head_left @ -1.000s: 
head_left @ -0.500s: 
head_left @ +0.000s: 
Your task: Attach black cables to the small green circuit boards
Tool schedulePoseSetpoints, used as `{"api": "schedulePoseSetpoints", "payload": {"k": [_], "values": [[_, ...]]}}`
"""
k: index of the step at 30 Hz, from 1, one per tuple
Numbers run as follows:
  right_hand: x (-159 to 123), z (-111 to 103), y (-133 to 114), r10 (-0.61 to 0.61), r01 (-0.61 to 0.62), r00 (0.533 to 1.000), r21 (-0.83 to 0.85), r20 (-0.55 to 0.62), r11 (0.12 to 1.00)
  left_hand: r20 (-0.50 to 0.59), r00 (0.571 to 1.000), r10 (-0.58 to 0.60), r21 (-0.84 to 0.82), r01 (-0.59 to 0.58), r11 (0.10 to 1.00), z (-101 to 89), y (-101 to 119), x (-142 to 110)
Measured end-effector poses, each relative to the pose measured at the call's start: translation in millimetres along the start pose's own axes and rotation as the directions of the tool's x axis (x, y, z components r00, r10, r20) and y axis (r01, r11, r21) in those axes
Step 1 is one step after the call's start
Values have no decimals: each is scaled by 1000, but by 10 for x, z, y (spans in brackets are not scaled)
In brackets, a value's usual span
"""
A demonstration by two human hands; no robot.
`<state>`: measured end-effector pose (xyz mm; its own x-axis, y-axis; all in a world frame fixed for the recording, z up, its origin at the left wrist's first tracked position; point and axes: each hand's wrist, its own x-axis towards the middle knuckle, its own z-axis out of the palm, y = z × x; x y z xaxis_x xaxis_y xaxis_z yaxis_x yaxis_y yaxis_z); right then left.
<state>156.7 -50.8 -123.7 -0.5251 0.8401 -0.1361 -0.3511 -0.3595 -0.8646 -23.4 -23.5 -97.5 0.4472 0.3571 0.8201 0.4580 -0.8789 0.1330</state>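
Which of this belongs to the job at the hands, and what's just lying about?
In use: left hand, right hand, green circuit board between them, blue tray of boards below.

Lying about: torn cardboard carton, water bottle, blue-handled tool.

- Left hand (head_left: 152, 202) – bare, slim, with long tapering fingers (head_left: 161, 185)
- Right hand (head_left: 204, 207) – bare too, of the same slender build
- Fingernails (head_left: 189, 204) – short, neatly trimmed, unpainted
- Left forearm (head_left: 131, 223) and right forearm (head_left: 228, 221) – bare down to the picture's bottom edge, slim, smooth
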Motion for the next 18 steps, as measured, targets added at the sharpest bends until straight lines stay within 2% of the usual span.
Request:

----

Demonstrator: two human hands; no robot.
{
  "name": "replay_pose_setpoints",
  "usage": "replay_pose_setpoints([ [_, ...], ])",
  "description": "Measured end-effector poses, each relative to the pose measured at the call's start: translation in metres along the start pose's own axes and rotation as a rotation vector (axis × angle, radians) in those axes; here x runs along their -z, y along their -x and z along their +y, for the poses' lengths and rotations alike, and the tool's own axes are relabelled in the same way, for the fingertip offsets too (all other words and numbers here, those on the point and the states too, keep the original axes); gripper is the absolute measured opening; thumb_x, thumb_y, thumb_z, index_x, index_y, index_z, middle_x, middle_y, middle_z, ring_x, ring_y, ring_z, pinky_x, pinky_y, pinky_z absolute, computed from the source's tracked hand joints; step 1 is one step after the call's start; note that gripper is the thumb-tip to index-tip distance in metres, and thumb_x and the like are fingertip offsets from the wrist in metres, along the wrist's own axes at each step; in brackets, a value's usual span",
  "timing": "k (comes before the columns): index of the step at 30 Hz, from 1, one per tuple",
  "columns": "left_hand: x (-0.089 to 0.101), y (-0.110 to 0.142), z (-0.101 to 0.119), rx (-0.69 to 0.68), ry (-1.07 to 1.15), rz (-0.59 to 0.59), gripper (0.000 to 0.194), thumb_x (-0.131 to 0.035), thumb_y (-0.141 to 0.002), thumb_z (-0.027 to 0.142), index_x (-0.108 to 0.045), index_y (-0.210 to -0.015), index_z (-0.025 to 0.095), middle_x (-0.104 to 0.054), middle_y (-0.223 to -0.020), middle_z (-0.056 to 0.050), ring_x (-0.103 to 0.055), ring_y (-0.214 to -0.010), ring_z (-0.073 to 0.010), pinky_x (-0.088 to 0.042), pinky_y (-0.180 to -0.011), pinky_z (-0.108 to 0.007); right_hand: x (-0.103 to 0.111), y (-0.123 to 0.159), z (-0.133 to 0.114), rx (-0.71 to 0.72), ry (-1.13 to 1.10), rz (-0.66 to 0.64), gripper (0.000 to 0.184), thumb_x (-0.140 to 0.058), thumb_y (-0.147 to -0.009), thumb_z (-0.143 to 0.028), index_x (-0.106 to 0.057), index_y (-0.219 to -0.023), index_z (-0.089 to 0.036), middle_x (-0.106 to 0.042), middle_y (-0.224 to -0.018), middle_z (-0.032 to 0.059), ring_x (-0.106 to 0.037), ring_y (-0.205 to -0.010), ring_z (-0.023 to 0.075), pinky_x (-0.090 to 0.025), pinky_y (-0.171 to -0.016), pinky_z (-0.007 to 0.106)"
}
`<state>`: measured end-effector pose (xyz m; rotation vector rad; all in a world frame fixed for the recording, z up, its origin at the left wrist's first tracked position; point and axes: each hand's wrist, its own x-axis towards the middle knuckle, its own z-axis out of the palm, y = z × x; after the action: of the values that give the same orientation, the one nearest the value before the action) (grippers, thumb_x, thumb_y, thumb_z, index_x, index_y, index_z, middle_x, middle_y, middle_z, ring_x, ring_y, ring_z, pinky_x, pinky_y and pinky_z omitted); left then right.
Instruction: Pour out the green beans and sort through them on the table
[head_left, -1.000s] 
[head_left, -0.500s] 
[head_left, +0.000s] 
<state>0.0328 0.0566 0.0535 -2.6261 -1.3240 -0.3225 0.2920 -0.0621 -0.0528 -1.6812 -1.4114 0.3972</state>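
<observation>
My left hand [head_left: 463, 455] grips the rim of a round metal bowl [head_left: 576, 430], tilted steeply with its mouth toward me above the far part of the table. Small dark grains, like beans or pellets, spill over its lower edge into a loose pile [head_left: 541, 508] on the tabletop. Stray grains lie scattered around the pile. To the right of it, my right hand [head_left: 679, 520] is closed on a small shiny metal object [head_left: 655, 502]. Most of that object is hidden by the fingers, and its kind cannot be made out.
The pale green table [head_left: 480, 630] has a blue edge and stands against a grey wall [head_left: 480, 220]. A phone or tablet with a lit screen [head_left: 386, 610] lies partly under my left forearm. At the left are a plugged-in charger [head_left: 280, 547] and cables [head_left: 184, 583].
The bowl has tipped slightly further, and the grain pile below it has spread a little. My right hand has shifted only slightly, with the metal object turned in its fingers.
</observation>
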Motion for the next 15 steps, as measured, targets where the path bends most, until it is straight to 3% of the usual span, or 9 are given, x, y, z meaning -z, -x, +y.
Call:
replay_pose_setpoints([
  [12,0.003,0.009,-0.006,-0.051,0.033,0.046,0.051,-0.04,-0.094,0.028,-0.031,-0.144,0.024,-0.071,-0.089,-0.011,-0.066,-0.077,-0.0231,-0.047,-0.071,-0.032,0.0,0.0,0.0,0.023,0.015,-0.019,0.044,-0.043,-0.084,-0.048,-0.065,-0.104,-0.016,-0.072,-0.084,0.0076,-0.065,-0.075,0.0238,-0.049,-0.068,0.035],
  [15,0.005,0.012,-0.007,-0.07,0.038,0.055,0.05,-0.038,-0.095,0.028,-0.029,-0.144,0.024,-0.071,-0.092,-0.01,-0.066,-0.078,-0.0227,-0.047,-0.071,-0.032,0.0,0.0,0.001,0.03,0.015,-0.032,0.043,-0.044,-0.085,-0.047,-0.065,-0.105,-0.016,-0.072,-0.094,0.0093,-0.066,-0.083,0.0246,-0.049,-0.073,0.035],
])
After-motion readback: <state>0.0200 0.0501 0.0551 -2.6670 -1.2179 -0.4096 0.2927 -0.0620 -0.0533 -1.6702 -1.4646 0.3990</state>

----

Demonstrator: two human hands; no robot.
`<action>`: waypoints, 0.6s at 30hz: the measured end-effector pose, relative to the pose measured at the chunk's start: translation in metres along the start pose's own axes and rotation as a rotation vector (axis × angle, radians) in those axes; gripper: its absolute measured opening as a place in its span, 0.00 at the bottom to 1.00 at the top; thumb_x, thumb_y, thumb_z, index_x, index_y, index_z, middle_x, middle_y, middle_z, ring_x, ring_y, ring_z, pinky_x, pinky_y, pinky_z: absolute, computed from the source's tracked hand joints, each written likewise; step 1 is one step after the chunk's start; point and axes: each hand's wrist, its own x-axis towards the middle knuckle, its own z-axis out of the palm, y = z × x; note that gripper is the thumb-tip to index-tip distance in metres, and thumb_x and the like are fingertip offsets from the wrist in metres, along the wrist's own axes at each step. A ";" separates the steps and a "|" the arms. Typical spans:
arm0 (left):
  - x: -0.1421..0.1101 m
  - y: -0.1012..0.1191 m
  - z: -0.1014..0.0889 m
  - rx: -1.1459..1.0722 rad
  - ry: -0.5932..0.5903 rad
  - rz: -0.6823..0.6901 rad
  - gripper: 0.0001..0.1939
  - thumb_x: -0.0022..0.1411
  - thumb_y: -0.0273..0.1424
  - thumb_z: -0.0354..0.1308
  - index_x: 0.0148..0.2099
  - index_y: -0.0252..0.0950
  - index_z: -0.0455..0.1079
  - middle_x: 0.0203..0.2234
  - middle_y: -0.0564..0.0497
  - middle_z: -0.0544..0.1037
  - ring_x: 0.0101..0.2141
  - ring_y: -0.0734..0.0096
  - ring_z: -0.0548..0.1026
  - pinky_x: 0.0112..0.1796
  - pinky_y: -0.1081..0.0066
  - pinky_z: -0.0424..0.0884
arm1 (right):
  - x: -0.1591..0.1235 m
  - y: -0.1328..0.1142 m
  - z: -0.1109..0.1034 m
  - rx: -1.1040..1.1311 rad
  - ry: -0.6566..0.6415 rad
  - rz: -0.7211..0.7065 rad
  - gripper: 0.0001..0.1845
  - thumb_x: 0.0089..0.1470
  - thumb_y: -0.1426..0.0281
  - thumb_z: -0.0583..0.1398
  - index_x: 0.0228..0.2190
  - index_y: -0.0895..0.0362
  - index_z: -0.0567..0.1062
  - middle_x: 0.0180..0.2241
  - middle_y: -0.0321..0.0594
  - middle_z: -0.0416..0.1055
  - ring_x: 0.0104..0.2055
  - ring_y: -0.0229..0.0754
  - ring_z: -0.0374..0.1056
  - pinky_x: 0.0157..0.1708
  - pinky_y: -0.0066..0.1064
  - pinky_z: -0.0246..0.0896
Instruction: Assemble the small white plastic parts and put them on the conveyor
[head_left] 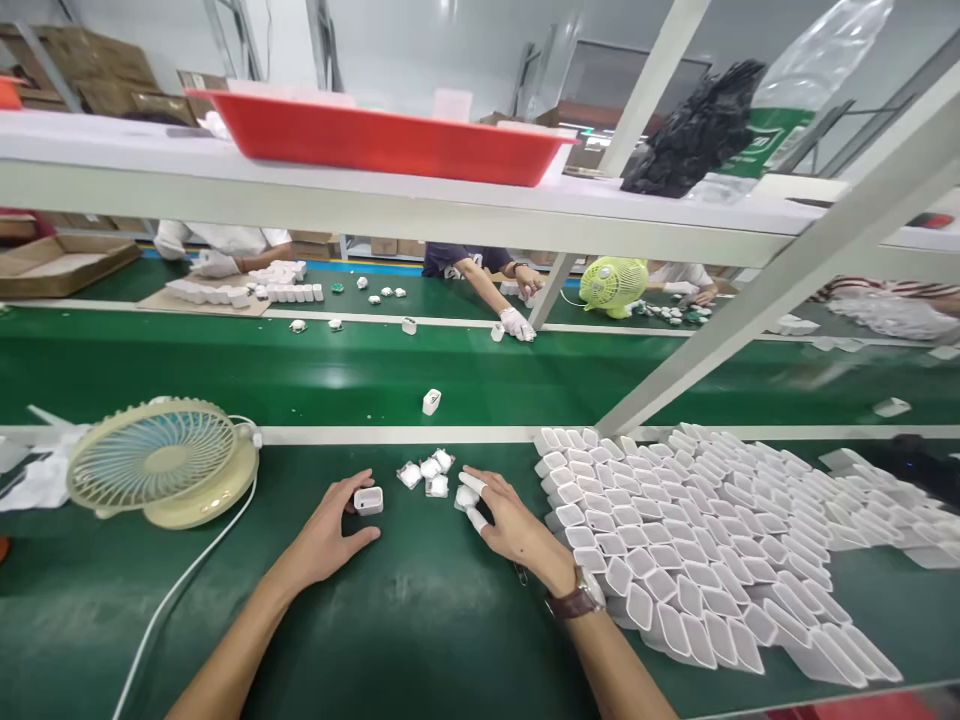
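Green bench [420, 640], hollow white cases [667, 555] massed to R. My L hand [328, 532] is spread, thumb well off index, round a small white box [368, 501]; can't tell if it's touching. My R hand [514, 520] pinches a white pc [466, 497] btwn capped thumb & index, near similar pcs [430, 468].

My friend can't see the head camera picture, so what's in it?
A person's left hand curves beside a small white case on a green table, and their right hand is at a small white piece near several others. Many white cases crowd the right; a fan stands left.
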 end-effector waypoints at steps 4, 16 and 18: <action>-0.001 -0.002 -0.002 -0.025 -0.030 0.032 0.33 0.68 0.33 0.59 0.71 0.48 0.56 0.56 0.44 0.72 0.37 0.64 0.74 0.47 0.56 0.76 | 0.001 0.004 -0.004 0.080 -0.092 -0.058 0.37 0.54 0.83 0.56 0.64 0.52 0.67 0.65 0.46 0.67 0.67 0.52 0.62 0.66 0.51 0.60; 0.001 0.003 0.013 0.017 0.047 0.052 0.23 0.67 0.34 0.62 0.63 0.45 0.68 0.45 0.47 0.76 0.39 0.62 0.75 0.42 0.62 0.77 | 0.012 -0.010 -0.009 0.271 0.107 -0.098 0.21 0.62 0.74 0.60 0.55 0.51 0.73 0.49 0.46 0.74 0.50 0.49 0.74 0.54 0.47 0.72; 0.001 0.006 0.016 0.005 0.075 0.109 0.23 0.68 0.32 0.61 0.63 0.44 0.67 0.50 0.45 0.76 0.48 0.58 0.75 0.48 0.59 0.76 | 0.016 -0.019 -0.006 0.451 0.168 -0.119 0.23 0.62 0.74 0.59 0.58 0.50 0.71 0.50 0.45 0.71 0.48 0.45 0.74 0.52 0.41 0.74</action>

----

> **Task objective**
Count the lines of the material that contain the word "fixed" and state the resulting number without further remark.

> **Exercise response**
2